くろく、くろく、ここにある記憶。
優しさに触れるたび、思いを与えられるたび、そこへ結びついていく。
そして、引き戻される。
また同じ事の繰り返しなんじゃないか。
また、同じ事を繰り返すんじゃないか。
気持ちはきっともうそこになくても、そのときはたしかにそこにあったんだという記憶。
それが、あたしをまだ縛る。
泣いて、泣いて、泣いて、おなかの中のものを少しずつ吐き出していくたび、
その吐き出したものは、どこへいくんだろうか。
彼はそれを飲み込んでいるんだろうか。
入り込んで、浸食して、押し潰していくんだろうか。
そして、また、同じ事になるんじゃないのか。
不安が消えない。
こんな風になる自分が死ぬほど嫌で、なんでもないというように受け止める彼が怖くて
余計に不安になる。
…たった一言だ。
たった一言で、こんなにも簡単に、思い出してしまうのか。
まだこんなにも、あたしを蝕んでいるのか。
不安を口にするあたしに、それを少しでも軽くしようとして、優しさで言ってくれた言葉。提案。
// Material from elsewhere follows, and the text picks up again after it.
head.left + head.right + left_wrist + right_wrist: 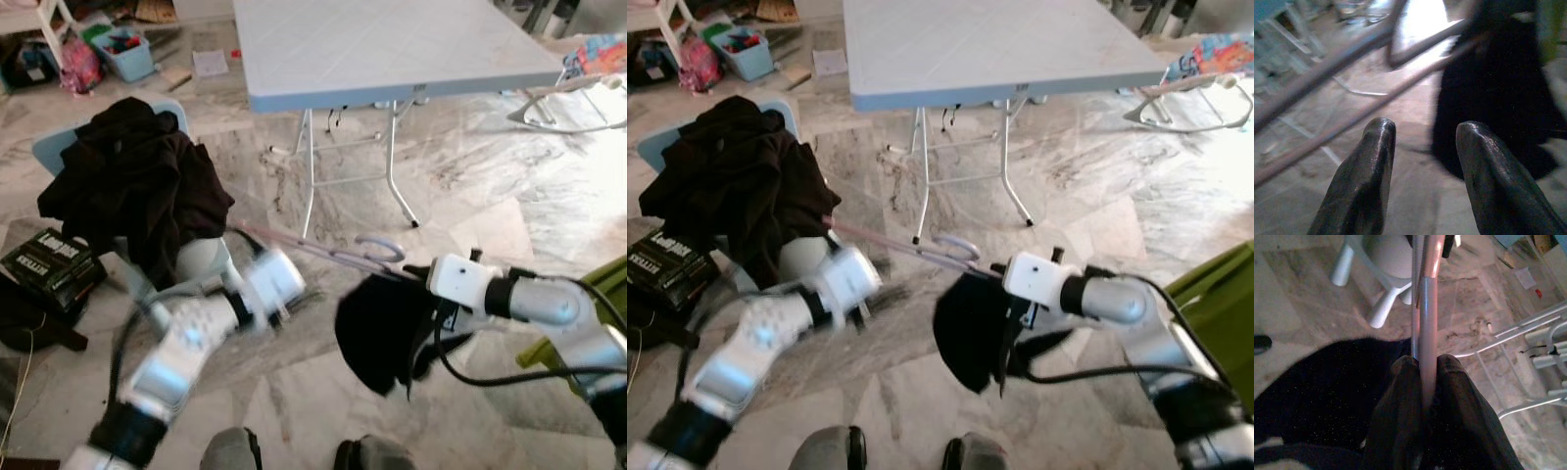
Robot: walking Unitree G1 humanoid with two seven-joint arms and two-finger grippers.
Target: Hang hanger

普通なら喜ぶことだったのに、一瞬で、忘れていたものが一気に蘇ってしまった。
忘れたと思っていた。
…いや、もう完全に吹っ切れたと思っていた。
乗り越えたと、もう思い出しても、同じ事を言われたり、したりしても、
思い出して取り乱すことはないと思っていた。
思っていたのに。
だめだったよ。
埼玉も、クラウンのキーホルダーも、オムライスも、ケーキも、ウィルコムも、
だいじょうぶだったのに。
やっぱり指輪だけは、だめだったよ。
たったそれだけで、全部思い出しちゃった。
あのとき、やっぱり海に捨てることができたなら。
アパートまで行くことができたなら。
こんなになることはなかったのかな。
指輪だけは嫌だと言って泣いてごめん。
聞きたくないこと聞かせてごめん。
困らせてごめん。
もう四年も前のことなのに、なんてこんなになるんだろう。
自分が情けなくて、本当に嫌だ。
あの人への気持ちが残っているだけじゃないことだけは確かだ。
ただ、あの人が残した気持ちを、まだ捨てきれないんだ。
今思えば、ほんとうに、バカみたいなものだったのにね。
…ほんとうに、あたし、なにしてるんだろ。